The law, Success Academy Charter Schools CEO Eva Moskowitz wrote in a letter to authorizers this month, creates “perverse incentives” for charter schools to “over-identify” students in high-needs categories, an effect that she said would do more harm than good for children.

“We urge you not to impose any enrollment and retention targets,” Moskowitz wrote to the New York State Education Department and SUNY Charter Schools Institute, which are charged with enforcing the law. “Instead, we request that you partner with us in going to Albany to change this poorly-thought-out legislation.”

The mandate for charter schools to enroll more high-needs students was established in 2010 when lawmakers passed the Race to the Top bill. A charter sector self-assessment earlier this year found that a large majority of charter schools still served lower proportions of poor, special-needs and English language learning students than their districts.

It’s taken some time to iron out the details, but last month authorizers proposed a method of calculating the targets that they intend to use. The proposal is a complex methodology that would assign enrollment targets to each charter school based on the overall ratio of high-needs students in school districts where they operate. Schools that repeatedly fail to comply could be closed.

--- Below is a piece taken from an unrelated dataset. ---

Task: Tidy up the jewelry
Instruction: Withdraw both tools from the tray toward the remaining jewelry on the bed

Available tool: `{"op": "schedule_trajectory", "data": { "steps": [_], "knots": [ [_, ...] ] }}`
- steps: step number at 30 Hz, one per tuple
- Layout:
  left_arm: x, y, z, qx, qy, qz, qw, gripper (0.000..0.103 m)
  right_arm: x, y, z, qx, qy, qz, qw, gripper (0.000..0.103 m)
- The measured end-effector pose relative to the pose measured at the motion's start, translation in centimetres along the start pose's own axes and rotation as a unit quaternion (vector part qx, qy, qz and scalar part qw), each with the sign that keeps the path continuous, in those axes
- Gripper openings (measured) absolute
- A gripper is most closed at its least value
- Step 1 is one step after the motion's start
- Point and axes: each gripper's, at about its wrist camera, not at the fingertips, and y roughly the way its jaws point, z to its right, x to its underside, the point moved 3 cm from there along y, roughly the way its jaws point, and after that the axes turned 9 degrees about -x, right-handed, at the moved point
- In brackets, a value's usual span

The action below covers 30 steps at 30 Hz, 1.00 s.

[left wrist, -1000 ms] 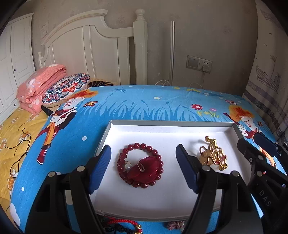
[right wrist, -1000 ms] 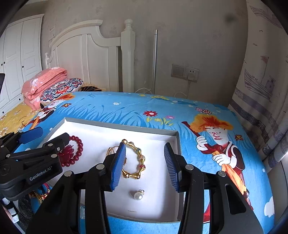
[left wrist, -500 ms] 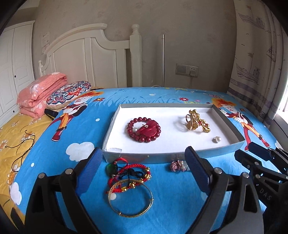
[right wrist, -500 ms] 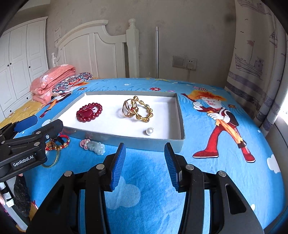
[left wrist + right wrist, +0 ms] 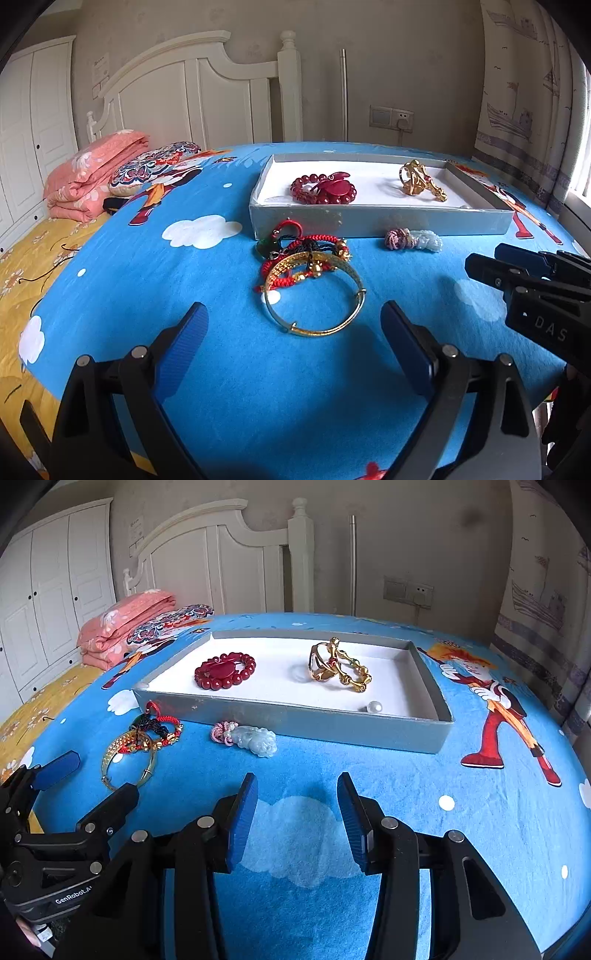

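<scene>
Left wrist view puts the left gripper (image 5: pixel 293 347) nearest, its blue pads spread wide and empty, low over the blue bedspread (image 5: pixel 147 295). Directly ahead, centred between those fingers, the gold bangle (image 5: pixel 316 295) lies flat with its ring open to the ceiling; its far rim touches the tangle of red cord bracelets (image 5: pixel 303 254). So the left hand looks the nearer one for the bangle. The right gripper (image 5: pixel 295 812) hovers beside it, also parted and holding nothing, and the jade pendant (image 5: pixel 255 740) with its pink knot lies just ahead and slightly left of its fingers, long axis running left to right. Beyond both stands the grey tray (image 5: pixel 295 723), its near wall close behind the loose pieces. Inside rest the red bead bracelet (image 5: pixel 225 672), gold chain pieces (image 5: pixel 338 666) and a pearl (image 5: pixel 374 706), with bare white floor between them for more.
</scene>
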Motion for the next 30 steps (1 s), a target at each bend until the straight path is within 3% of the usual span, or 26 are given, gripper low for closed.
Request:
{"op": "schedule_trajectory", "data": {
  "steps": [14, 21, 30],
  "knots": [
    [-1.2, 0.8, -0.2, 0.027, -0.012, -0.017, 0.9994, 0.091, -0.6, 0.4, -1.0, -0.003, -0.001, -0.006, 1.0, 0.043],
    [-1.4, 1.8, -0.1, 0.013, -0.02, -0.034, 0.9991, 0.091, -1.4, 0.6, -1.4, -0.006, -0.007, -0.01, 1.0, 0.043],
    [-0.7, 1.8, -1.0, -0.004, -0.011, -0.025, 0.9996, 0.093, -2.4, 1.7, -2.2, -0.026, -0.01, -0.028, 0.999, 0.043]
  ]
}}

In response to the proposal, some in the charter sector have raised concerns. In its public comment, the New York Charter School Association suggested to authorizers that they create a single metric to hold schools accountable for their enrollment, rather than separate metrics for each different enrollment target. NYCSA is concerned that if a school serves a large proportion of students in a high-need category, such as poverty, it could still be penalized for under-enrolling in another category, such as special education or ELL.

But the most radical proposal was left to Moskowitz, who rejects the target plans outright.

This is not the first time a Success official has urged caution over charter school regulations. A week after the enrollment targets were proposed, Success’ General Counsel Emily Kim said that she believed any regulation that was not encouraging schools to move students toward more general education settings was sending the wrong message.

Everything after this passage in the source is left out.